First thing is, I didn't find the book to be sublimely written. I am no stickler for the conventional rules of construction, but if you ignore enough of them simultaneously and repeatedly the consequence can be that you end up with writing that draws attention to itself. Hazzard, in this book at least, likes to leave out verbs where you might expect them, and personal pronouns likewise, the definite article, and the indefinite article; and the result, or so it struck me, is a clipped and constipated prose. She's also fond of disembodied and passive forms of expression, so that you will often encounter this sort of thing (p. 132):

There was Sunday lunch, you swam in the sea, tennis was played...
Hazzard makes no allowance, either, for the fact that normal people don't speak in the way she writes.
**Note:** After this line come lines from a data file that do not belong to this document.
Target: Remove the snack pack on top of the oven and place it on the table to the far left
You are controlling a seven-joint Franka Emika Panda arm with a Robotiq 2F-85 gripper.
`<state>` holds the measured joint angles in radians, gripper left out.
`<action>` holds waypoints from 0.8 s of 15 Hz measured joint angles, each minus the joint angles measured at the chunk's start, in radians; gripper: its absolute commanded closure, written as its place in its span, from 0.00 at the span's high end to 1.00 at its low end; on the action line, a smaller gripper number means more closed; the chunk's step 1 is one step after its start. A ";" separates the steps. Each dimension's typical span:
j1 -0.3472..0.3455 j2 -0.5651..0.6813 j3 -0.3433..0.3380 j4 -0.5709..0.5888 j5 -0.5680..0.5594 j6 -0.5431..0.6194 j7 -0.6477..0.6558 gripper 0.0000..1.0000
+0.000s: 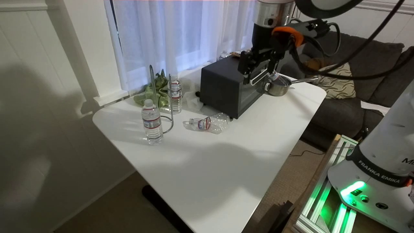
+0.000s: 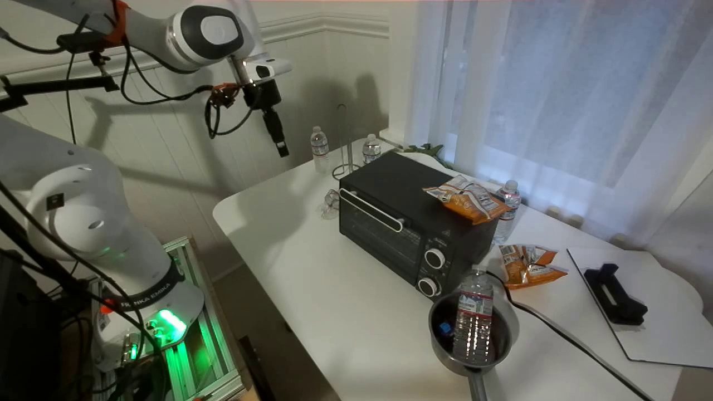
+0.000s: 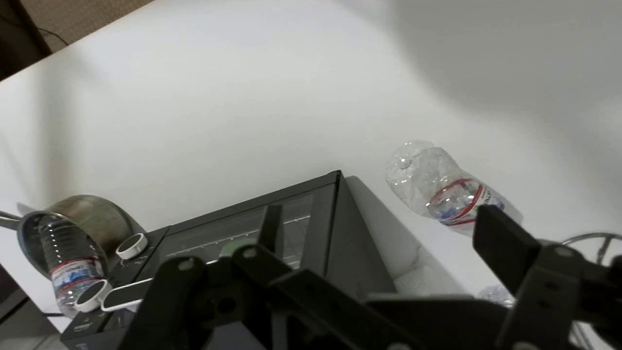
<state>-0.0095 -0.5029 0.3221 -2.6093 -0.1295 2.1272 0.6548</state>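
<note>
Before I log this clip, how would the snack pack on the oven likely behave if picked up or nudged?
The snack pack is probably floppy, as it looks creased and crumpled. Its glossy surface may be slippery. Lying close to an edge of the oven, it could slide off if nudged outward.

Clocking from the oven in an exterior view, I have the snack pack on its top towards three o'clock, a leaning bottle in the saucepan at five, a second packet near four with the board beyond it. A lying bottle sits just past nine, one standing bottle at ten, another standing bottle at eleven, the wire stand between them
</note>
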 measured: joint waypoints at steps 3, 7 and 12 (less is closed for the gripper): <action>-0.055 0.015 -0.077 0.012 -0.059 0.026 -0.003 1.00; -0.127 0.069 -0.136 0.060 -0.161 0.112 -0.019 1.00; -0.178 0.207 -0.194 0.145 -0.227 0.246 -0.022 1.00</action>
<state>-0.1879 -0.2961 0.1276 -2.4644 -0.3562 2.3733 0.6326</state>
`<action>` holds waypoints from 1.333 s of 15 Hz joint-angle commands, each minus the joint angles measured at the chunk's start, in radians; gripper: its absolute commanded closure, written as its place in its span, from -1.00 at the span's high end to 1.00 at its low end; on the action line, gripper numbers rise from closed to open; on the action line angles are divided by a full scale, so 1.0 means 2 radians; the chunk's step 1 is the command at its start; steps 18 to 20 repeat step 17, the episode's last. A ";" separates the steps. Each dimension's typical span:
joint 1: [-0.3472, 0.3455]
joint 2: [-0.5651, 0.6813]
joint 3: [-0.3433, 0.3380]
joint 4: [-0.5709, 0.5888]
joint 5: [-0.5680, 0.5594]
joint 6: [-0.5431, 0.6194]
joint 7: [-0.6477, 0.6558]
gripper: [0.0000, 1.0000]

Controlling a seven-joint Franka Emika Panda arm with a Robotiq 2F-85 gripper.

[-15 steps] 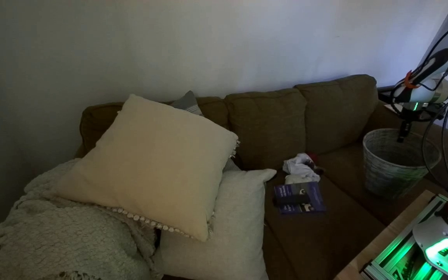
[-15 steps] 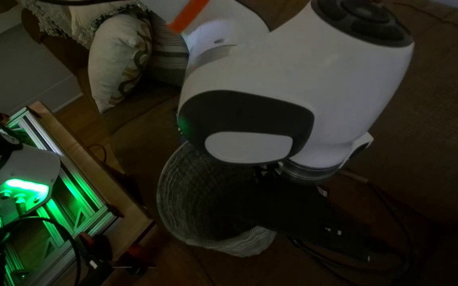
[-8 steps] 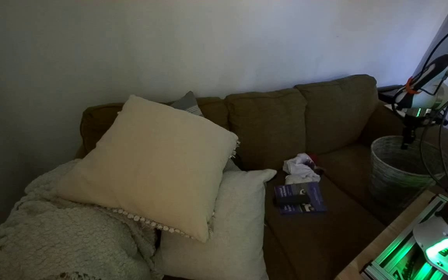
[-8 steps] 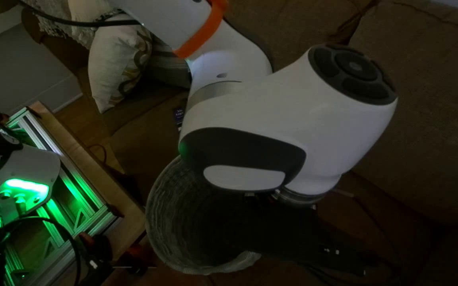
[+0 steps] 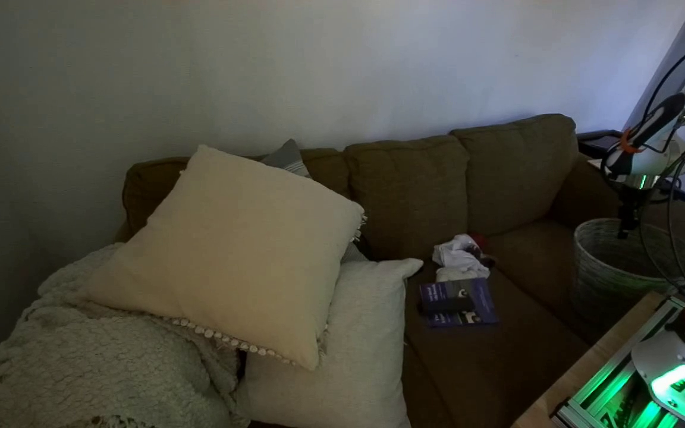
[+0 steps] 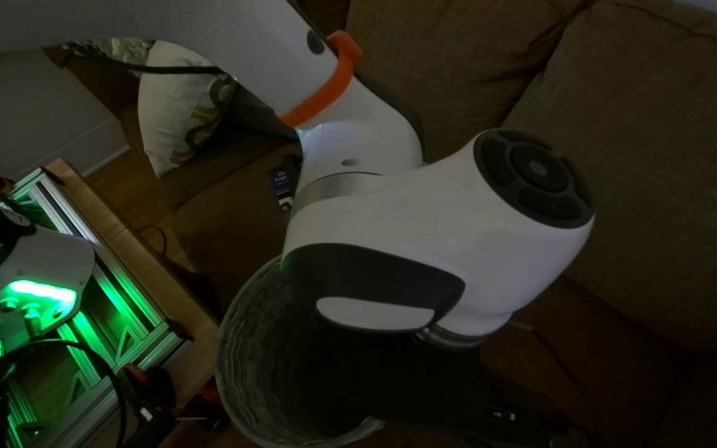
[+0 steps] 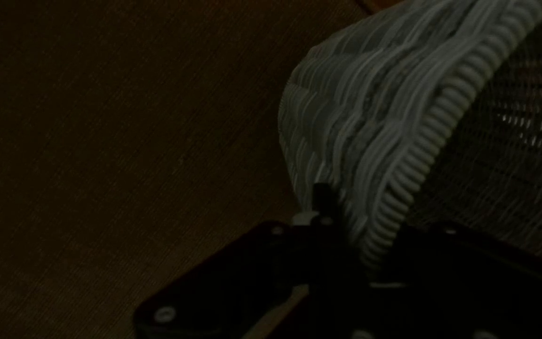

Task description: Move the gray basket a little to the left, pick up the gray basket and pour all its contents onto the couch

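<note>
Gray woven basket (image 5: 601,285), one only, shows in all three views; in both exterior views it is at the end of the brown couch (image 5: 521,303) near the robot base (image 5: 672,351), just beside the wooden board (image 5: 603,348). Its underside is hidden, so I cannot tell whether it touches the couch. The wrist view alone shows the grasp clearly: the gripper (image 7: 367,240) straddles the ribbed rim (image 7: 433,136), one finger outside and one inside, the two drawn close with the basket wall pinched between them. In an exterior view the single white arm (image 6: 389,218) covers that spot, yet the basket's mouth is seen from above; what lies deep inside is too dark to read.

Most of the couch's load shows in an exterior view: one large cream pillow (image 5: 235,255) with pom-pom trim lying over one off-white pillow (image 5: 363,356), one gray striped pillow (image 5: 286,159) behind them, and one fleecy blanket (image 5: 116,356). Two back cushions (image 5: 512,175) show nearly whole, and part of another. On the couch too are one blue-purple book (image 5: 480,300), one dark bar-shaped object (image 5: 445,305) across it, one crumpled white cloth (image 5: 456,252) just beside the book, and one small red patch (image 5: 478,239) next to the cloth. A scroll pattern on a white pillow (image 6: 172,124) appears in an exterior view; whether this is the off-white pillow I cannot tell.
</note>
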 commanded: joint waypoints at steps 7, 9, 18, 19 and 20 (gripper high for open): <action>0.014 -0.033 -0.001 0.006 0.006 -0.003 -0.003 0.77; 0.024 -0.072 0.002 -0.010 0.005 0.009 -0.005 0.99; 0.109 -0.161 -0.003 -0.038 0.011 0.012 -0.004 1.00; 0.109 -0.161 -0.003 -0.038 0.011 0.012 -0.004 1.00; 0.109 -0.161 -0.003 -0.038 0.011 0.012 -0.004 1.00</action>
Therefore the conversations of her characters sound just like... they were written by Shirley Hazzard - which means that the book is peopled with these people whose diction is obstructed by a mouthful of marbles.

But all of that, as intensely annoying as I found it, is not the main thing. The main thing is that the book is about feeling, love in particular, and its redemptive effect in a world where lives have been wasted by war. And with that - love, feeling - it either comes across as authentic or it doesn't. To me it didn't. There was a preciousness and falsity about it.

If there's anyone out there who can tell me I'm not alone, I'd be glad to hear from you. (For a contrasting response to this book see here.)